2 February 2013

Uganda: A Glimpse Into House-Hunting in Kampala

Photo: Precious Birungi/Newvision
Kampala has a deficit of 100,000 housing units according to finance minister.

I have gotten acquainted with Kampala's nooks and crannies; I have driven on the dusty roads of this beloved city in desperate search of a place to lay my head. Finding a house in Kampala is rather draining. If the house is not too small, then it is too far out, if the finishing is not shady, then the house is too expensive.

This was Maria Nalukenge's story when we met for this interview.

"The last house I rented had three bedrooms. It was located right by the road side in Bukoto and went for sh250,000. Now, that price is laughable because land and the housing sector have appreciated at a terrific speed," Nalukenge says.

However, not satisfied, we left and sought to find out what house hunting in Kampala, using brokers, really means.

The terms and conditions:

On our quest to accomplish this story, we gave Google SMS a shot so as to view a wide variety of houses. The instructions - type "Rent a house" mention the location of interest and text it to 6007 gave me leads to a number of brokers.

Now, you would think these are professional, decent, real estate agents, right? Wrong.

For starters, the young man I contacted didn't have the courtesy to call, he beeped. When we met, stating his fee was the first order of business.

"First you have to pay me sh30,000 as inspection fee before I show you around," he stated.

He said he was aware of a three-bed-roomed house at a good rate, but I had to first drive him to some place to collect the keys.

Going in circles:

Our first destination was on the out skirts of urbanization and organised homesteads. The second house he attempted to show me was locked, he bluntly asked us to peep through the windows.

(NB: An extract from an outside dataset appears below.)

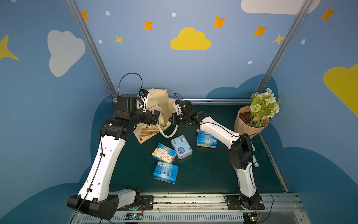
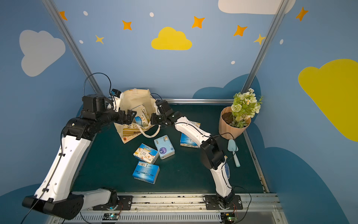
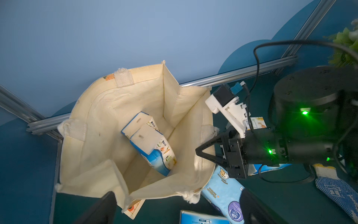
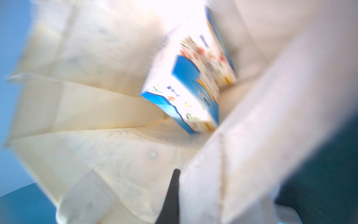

At this point we decided it was a waste of time, paid him half his fee and drove back. A broker we met in Kansanga, probably didn't conceptualize what we wanted.

In one house, two doors could not open at the same time; one had to be closed so you could have enough space to open the other. In another instance, the builders were in the middle of digging up the floor, the broker claimed it would be ready over the weekend, a likely lie.

Another house was perfectly located, had great proportions, was enclosed in a fence, but the house itself was falling to pieces.

The repairs needed were more than we were willing to invest. So we drove off, with heads hang low; money spent, time wasted and nothing to consider.

In a survey done by New Vision, it was discovered that one can get a house anywhere in Kampala, depending on the location and price. One can get a house for rent at sh100,000 to sh500,000, depending on the size and location of the house among other factors.

It either gets better or worse as the price peaks or falls. Houses on the market are going for sh500,000 and above.

Erisa Bashy, a broker in Naguru, a Kampala suburb, says he charges sh20,000 and sh50,000 for a single and double room respectively as inspection fee.

He says the commission is negotiable. However, both commission and inspection fees are nonrefundable. This, therefore, means that a client is liable to incur losses if he/she does not appreciate the room.

He also adds that he charges 10% of the monthly rent as goodwill for a shop, kiosk or place of work.

The tide has changed:

According to Mohammed Sendawula, the director Kabaseke professional brokers in Kasubi, back then, a broker was not a businessman, but rather a mediator between the buyer and the seller.

This has however changed over time due to the economic and financial pressures.

"Inspection or search fee does not go beyond sh30,000, depending on the broker, type and location, among other factors, including the house you want. For instance a business house attracts a relatively higher fee compared to houses for residential purposes," he says.

"A brokerage or commission is paid after the client appreciates the house and is negotiable. However, in most cases I charge not less than sh40,000, depending on the location and size of the house," adds Sendawula.

Sendawula argues that the main challenges are the negative publicity their job has attracted. And he attributes this to lack of professionalism exercised by some brokers.

"A number of brokers are not registered, not licensed and operate under mango trees instead of well-established offices.

"Brokers of this kind have spoilt our job. They tend to overcharge and in most case defraud clients since they cannot be traced in case of any problems," he adds.

Recommended brokers like Henry may seem more credible. He is stationed in Ntinda. Judging from his Rav4 car in the parking lot, business is good. He asked for our price range and then proceeded to show us houses available.

However, the houses were way above our means.

He explained that anything below what he had shown was not neat enough. When we insisted on seeing more options, he delegated the duty to his colleague, who searched high and low to show us various available options. So we settled down to two houses on our top list.

According to Samuel Mabala, the commissioner for urban development in the ministry of lands, housing and urban development, people using brokers in the search for houses for rent need to ensure that the brokers they are using are licensed and registered under the Association of the Real Estate's Agency(AREA), besides knowing their correct location or workstation.

"The Government is aware of their activities and we are working on the policies that regulate them," he said.

He also advised that tenants need to always cross check with the landlord whenever they buy or rent a house or any property.

"By so doing, they are able to verify and know that the transaction is genuine and legally unquestionable," he observed.